The answer should hold only the lines from the beginning of the material through the one with "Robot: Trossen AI", reproduced exactly and without pictures.

━━ Data section

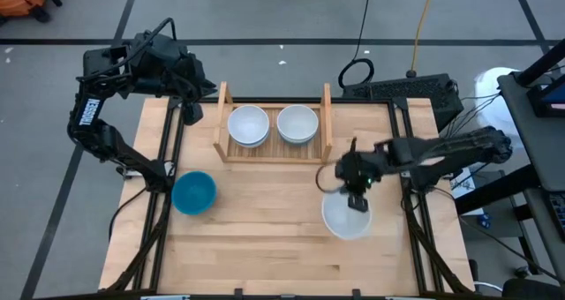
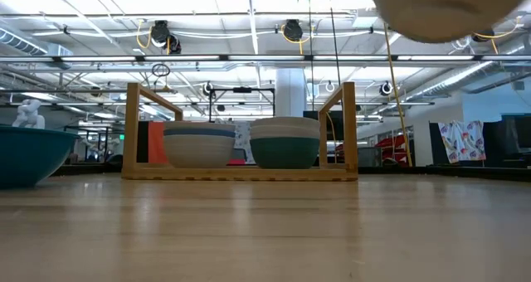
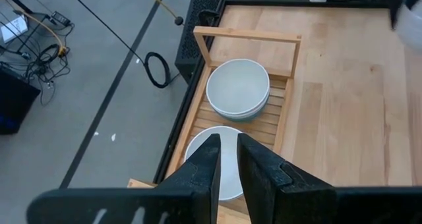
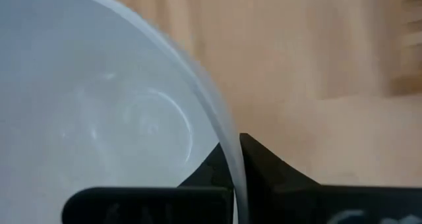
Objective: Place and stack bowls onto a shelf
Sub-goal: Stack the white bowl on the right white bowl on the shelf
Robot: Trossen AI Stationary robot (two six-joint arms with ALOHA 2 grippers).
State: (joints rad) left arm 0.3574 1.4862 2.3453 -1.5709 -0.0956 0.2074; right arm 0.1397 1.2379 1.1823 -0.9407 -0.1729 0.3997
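Nearest, the right tool [image 1: 357, 192] reaches in from the table's [image 1: 265, 247] right side and pinches the rim of a white bowl [image 1: 346, 217], holding it lifted above the wood. Farther back, the shelf [image 1: 274, 152] carries two bowl stacks, and the left tool [image 3: 227, 163] hangs folded above its left end, fingers nearly closed on nothing.

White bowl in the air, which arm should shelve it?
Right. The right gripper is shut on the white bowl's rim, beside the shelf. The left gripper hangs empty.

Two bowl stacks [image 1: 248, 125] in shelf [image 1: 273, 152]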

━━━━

Problem solution:
Objective: Place and stack bowls onto a shelf
Sub-goal: Stack the white bowl on the right white bowl on the shelf
Robot: Trossen AI Stationary robot (two six-joint arms with ALOHA 2 grippers).

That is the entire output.